Nonlinear MPC and moving horzion estimator now use DifferentiationInterface.jl

Both NonLinMPC and MovingHorizonEstimator constructor now accept a gradient and jacobian keyword arguments, receiving a AbstractADType to switch the backend of the objective gradient and constraint Jacobians, respectively. Note that the nonlinear inequality and equality constraints will both use the backend provided by the jacobian argument. The possibility to provide a hessian will be added in a future PR (the LBFGS approximation is used inside Ipopt for now, as it was the case before)
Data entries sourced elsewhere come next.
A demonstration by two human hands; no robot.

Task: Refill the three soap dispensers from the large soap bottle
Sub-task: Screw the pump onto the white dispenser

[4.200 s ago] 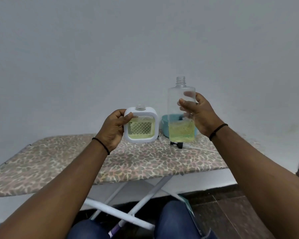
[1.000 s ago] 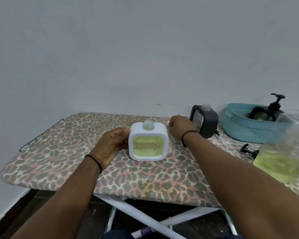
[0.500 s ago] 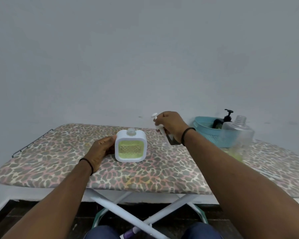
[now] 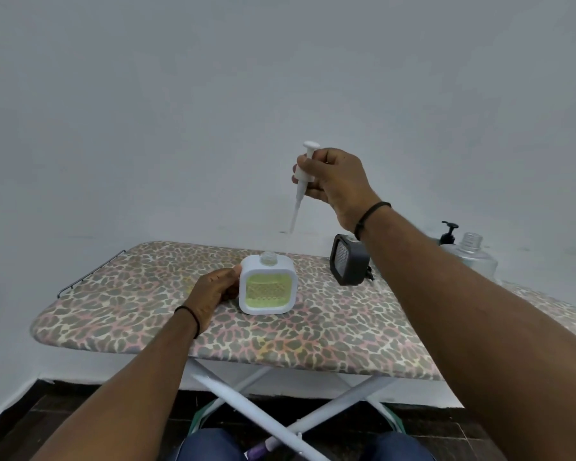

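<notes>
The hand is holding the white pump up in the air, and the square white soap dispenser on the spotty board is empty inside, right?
Not quite. The square white soap dispenser is not empty: the head view shows yellow-green soap behind its window. The rest is right: the right hand holds the white pump up in the air, and the dispenser stands on the spotty ironing board, steadied by the left hand.

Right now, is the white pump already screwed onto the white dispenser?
No, the right hand holds the white pump in the air, well above the open neck of the white dispenser.
</notes>
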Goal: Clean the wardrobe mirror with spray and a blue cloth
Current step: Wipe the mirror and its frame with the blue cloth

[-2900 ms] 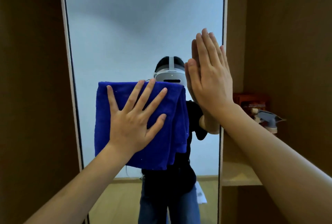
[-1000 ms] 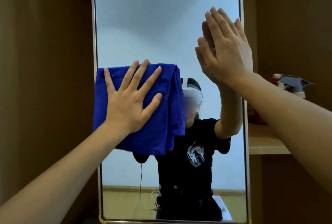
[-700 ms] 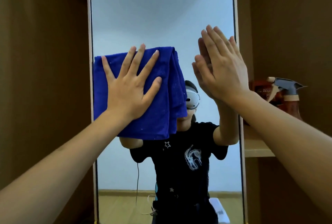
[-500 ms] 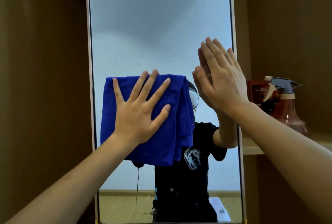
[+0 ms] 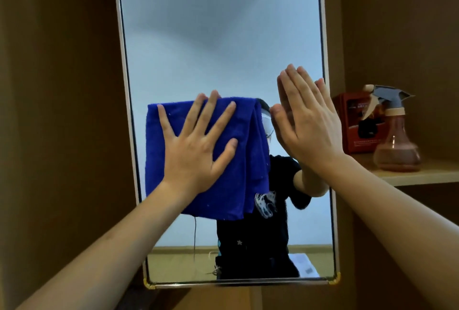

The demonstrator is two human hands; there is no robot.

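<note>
My left hand (image 5: pixel 196 150), fingers splayed flat, presses the folded blue terry cloth (image 5: pixel 206 158) against the tall framed mirror (image 5: pixel 218 36), frame centre. My right hand (image 5: pixel 305 123), flat and empty, braces the glass; likely to leave fresh smears.

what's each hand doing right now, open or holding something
Left hand: open, fingers spread, pressing the blue cloth flat on the mirror.
Right hand: open, flat on the mirror, holding nothing.

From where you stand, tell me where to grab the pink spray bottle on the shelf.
Grip the pink translucent spray bottle at its narrow neck below the grey trigger head, coming from the left front with the right hand. It stands upright on the wooden shelf, nozzle pointing right, a red box close behind.
</note>
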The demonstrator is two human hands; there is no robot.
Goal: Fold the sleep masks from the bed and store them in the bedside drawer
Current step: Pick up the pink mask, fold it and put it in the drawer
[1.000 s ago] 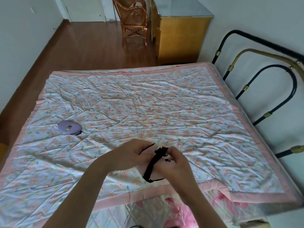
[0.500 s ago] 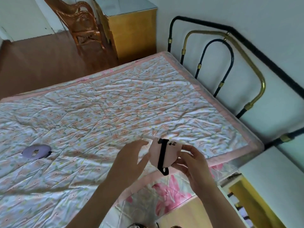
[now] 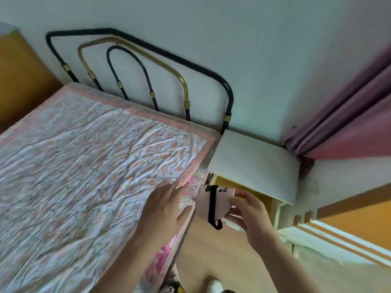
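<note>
My right hand [image 3: 250, 216] pinches a folded pink sleep mask [image 3: 203, 205] with a black strap wrapped down its middle. The mask hangs in the air just in front of the open yellow bedside drawer [image 3: 257, 192], which sticks out under the white top of the bedside table [image 3: 254, 161]. My left hand [image 3: 165, 210] is apart from the mask, fingers spread, hovering over the corner of the bed [image 3: 84, 166]. The bed is covered by a flowered quilt with a pink border.
A black and brass metal headboard [image 3: 148, 66] stands against the white wall. Purple curtains [image 3: 349, 123] hang to the right above an orange sill. A yellow cabinet [image 3: 19, 81] shows at the far left. Wooden floor lies between the bed and the table.
My view has swung right, from the bed to the bedside table. My left hand let go of the mask; my right hand carried it over to the open drawer. The purple mask is out of view.
</note>
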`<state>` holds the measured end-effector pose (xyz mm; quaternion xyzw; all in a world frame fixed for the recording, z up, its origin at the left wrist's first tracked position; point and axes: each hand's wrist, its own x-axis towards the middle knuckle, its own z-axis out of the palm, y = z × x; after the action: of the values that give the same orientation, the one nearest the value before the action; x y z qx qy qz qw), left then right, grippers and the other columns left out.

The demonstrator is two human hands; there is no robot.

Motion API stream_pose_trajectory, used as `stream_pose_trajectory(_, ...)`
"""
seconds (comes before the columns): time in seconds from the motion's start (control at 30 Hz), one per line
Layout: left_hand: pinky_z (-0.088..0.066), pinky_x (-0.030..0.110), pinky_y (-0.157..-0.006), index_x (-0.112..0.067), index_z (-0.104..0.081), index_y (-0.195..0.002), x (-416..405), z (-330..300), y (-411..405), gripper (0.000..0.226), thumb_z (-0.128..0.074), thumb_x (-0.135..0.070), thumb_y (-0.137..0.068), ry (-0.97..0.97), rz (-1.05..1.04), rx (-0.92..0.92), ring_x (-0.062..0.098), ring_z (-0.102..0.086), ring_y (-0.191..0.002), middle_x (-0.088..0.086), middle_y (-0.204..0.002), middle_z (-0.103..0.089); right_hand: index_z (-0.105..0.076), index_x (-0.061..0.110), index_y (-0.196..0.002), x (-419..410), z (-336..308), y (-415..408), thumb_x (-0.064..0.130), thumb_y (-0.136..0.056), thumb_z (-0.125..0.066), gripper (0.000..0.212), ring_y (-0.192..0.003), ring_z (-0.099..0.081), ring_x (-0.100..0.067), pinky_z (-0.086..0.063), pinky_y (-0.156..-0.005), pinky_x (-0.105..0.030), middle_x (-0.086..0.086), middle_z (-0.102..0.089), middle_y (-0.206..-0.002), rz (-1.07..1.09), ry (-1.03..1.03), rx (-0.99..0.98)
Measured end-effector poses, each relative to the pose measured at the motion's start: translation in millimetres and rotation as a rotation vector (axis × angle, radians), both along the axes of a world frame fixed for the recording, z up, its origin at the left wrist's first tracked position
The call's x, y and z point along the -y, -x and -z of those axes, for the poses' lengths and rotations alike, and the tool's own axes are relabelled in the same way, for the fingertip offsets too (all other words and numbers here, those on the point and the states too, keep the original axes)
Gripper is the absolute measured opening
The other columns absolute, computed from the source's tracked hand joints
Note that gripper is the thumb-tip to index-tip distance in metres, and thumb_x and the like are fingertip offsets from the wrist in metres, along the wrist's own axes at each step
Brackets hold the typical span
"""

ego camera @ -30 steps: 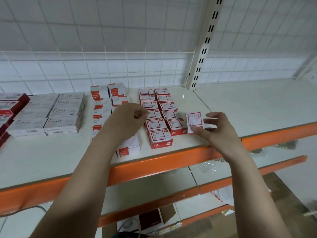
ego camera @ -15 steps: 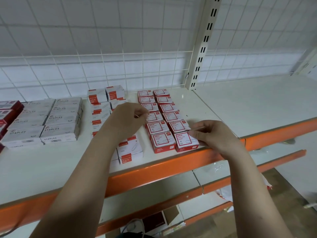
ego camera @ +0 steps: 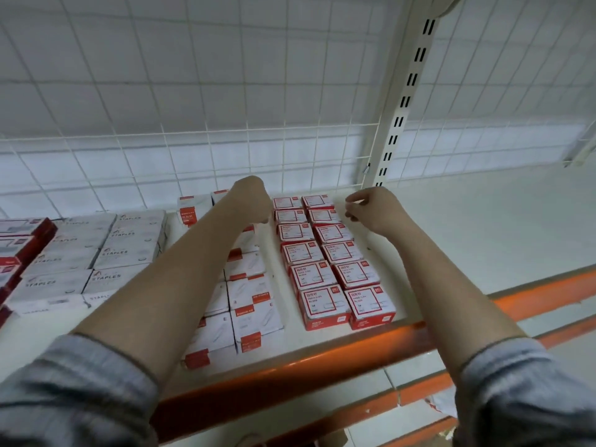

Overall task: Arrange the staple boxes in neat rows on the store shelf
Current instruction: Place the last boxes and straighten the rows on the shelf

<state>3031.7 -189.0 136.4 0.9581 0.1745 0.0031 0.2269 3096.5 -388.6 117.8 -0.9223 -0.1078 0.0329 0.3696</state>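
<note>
Red staple boxes lie in two neat columns running from the shelf's back to its orange front edge. To their left, white and red boxes form two columns, partly hidden under my left forearm. My left hand is far back between these groups, its fingers curled downward and hidden from view. My right hand hovers beside the rearmost red boxes, just right of them, fingers loosely curled and holding nothing I can see.
Grey boxes marked STAPLES are stacked at the left, with dark red boxes beyond them. A wire grid backs the shelf. A slotted upright stands behind the red boxes. The white shelf board extends right.
My right hand set a red box down at the front of the right column, let go and moved to the back. My left hand also reached farther back.
</note>
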Motion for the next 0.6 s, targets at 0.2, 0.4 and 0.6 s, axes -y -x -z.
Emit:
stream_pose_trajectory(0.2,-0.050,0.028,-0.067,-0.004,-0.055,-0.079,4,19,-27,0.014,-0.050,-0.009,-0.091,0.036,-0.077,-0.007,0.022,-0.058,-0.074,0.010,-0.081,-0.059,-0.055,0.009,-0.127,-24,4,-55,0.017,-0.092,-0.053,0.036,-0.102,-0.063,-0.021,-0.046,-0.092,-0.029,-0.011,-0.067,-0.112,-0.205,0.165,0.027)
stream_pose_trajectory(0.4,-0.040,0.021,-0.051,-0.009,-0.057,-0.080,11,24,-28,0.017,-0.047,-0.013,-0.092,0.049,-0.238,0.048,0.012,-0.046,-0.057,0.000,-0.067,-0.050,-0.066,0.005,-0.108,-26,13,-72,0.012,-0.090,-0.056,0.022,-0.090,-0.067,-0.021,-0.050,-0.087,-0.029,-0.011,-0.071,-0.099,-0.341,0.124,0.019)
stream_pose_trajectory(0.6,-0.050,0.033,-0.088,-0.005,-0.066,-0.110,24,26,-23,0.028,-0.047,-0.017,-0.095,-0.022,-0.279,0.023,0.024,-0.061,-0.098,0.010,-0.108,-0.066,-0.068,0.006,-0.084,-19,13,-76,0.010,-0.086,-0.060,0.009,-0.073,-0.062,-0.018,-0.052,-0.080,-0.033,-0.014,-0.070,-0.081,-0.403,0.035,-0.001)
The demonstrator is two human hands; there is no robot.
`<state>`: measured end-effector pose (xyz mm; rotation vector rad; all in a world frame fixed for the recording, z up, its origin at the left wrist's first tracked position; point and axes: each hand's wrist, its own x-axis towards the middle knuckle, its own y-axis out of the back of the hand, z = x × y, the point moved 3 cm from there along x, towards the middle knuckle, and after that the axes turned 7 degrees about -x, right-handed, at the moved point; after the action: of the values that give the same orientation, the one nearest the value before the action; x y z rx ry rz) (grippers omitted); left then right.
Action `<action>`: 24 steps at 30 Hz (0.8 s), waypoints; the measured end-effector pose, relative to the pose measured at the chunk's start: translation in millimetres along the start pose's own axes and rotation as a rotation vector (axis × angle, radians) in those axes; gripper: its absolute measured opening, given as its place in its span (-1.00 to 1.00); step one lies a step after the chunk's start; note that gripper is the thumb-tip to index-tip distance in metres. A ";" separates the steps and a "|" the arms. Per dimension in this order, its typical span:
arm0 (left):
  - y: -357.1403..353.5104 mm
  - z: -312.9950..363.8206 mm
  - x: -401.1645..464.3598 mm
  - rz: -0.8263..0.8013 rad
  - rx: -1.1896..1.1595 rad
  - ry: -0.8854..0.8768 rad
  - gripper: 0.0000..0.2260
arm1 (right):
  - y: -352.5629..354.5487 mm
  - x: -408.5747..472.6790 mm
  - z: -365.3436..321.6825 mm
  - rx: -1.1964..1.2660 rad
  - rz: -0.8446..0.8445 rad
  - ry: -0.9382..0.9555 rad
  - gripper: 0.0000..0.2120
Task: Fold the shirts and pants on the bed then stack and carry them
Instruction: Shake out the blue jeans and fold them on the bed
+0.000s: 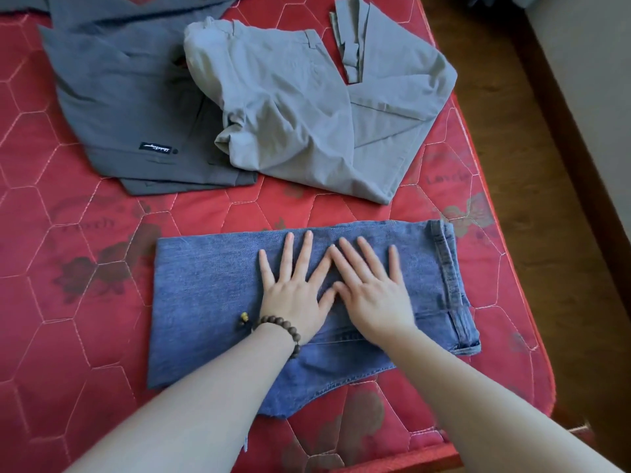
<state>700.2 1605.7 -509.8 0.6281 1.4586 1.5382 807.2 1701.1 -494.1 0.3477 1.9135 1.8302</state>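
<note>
Folded blue jeans (201,295) lie flat on the red quilted mattress (68,268) near its front edge. My left hand (293,288), with a brown bead bracelet at the wrist, presses flat on the middle of the jeans with fingers spread. My right hand (372,291) presses flat right beside it, and the two hands touch at the fingers. Behind the jeans lie loosely folded light grey pants (307,110). A dark grey garment (119,97) with a small black label sits to their left, partly under them.
The mattress ends at the right edge (505,268), where a brown wooden floor (546,165) runs alongside. A pale wall or furniture face (597,63) stands at the far right. More dark grey fabric (102,5) reaches out of view at the top left.
</note>
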 end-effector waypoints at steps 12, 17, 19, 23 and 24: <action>4.1 -54.9 -35.7 0.068 -0.130 0.180 -0.44 | -0.2 -8.0 19.2 0.060 0.013 -0.479 -0.43; -0.2 -56.9 -37.3 0.042 -0.101 0.152 -0.34 | -3.5 -3.9 -70.5 0.187 -0.012 0.044 -0.49; -2.0 -59.3 -39.8 0.034 -0.080 0.151 -0.33 | -7.3 -4.7 -75.6 0.175 -0.033 0.045 -0.47; -2.8 -63.1 -50.2 0.019 -0.077 0.149 -0.31 | -5.2 -23.2 -33.8 0.134 -0.033 -0.337 -0.39; -3.0 -63.2 -53.2 0.011 -0.074 0.152 -0.31 | -4.8 -30.6 -21.8 0.129 -0.040 -0.412 -0.38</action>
<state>672.5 1527.9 -512.4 0.4844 1.5046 1.6708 823.4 1666.8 -494.1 0.6676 1.7345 1.4728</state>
By default, denses AutoForwardDiff() is use everywhere, except for NonLinMPC with non-SingleShooting transcription method, in which this backend is used:

AutoSparse(
    AutoForwardDiff(); 
    sparsity_detector  = TracerSparsityDetector(), 
    coloring_algorithm = GreedyColoringAlgorithm()
)

For both objects, the differentiation make use of DifferentiationInterface.Constant() and DifferentiationInterface.Cache() functionalities. As a consequence, they does not rely on PreallocationTools.DiffCaches anymore. But, I still need to keep this dependency since linearize! and all DiffSolvers still rely on them for now.

Documentation now use DocumenterInterLink.jl

Some URL were very long in the docstrings. The are now way shorter. It also ease the maintenance for the documentation of external dependencies.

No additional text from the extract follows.